▶ Instructions for the task:
Can you pull out each line of the data below that includes the word "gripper"?

════

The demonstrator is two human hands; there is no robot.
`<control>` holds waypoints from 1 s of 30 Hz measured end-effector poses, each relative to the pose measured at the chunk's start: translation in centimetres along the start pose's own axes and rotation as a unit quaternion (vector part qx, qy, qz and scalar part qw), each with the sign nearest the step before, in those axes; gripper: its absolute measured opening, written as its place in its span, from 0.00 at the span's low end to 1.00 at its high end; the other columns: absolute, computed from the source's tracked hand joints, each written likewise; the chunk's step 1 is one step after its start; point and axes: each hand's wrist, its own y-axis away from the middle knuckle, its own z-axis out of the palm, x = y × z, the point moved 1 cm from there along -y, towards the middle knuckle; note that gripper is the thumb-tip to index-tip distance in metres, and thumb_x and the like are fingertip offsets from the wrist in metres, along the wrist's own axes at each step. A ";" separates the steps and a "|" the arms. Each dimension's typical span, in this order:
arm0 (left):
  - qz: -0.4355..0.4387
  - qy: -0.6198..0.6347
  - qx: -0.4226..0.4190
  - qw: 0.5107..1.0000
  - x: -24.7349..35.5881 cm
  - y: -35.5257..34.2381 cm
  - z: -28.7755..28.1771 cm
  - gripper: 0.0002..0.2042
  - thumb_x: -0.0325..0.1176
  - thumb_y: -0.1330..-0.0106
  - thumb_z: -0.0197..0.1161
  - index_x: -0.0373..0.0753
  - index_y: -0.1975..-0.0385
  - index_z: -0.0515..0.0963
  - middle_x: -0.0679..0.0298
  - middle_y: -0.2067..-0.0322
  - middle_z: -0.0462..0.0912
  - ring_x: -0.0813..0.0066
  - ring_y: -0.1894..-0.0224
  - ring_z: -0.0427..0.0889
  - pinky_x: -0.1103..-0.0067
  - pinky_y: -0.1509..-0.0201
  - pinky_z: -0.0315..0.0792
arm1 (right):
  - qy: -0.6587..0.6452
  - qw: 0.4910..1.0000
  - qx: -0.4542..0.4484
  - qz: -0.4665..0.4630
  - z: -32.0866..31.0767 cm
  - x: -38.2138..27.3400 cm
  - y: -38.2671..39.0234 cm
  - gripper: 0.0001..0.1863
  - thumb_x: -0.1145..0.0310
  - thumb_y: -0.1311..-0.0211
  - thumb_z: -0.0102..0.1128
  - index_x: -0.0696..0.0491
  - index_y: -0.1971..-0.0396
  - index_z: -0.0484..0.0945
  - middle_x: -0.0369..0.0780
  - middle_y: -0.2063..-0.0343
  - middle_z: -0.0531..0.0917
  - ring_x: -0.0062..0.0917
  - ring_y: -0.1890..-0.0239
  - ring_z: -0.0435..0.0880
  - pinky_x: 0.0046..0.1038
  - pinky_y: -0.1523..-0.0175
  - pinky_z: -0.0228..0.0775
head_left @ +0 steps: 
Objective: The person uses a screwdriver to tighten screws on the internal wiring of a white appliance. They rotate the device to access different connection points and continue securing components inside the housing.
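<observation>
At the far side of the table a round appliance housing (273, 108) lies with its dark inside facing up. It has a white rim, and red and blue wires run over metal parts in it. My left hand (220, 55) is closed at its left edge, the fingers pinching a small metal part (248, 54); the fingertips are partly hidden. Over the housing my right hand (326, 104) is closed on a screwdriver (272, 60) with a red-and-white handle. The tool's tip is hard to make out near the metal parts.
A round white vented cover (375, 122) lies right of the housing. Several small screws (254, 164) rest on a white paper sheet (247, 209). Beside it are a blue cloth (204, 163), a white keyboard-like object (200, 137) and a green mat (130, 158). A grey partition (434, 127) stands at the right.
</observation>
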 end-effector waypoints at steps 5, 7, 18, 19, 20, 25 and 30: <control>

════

▶ Exercise result:
`<control>` holds waypoints from 1 s of 30 Hz measured end-effector poses, each relative to the pose measured at the chunk's start: translation in centimetres along the start pose's own axes and rotation as a unit quaternion (vector part qx, qy, qz and scalar part qw), each with the sign nearest the step before, in those axes; gripper: its absolute measured opening, written as its place in its span, from 0.00 at the span's low end to 1.00 at its high end; the other columns: absolute, computed from the source's tracked hand joints, each written likewise; the chunk's step 1 is one step after its start; point and axes: each hand's wrist, its own y-axis away from the middle knuckle, its own z-axis out of the palm, x = y × z, the point moved 1 cm from there along -y, towards the middle knuckle; note that gripper is the thumb-tip to index-tip distance in metres, and thumb_x and the like are fingertip offsets from the wrist in metres, along the wrist's own axes at each step. A ";" separates the steps and a "|" the arms. Each dimension's typical span, in this order:
  - gripper: 0.0002..0.2042
  - gripper: 0.0001..0.1863

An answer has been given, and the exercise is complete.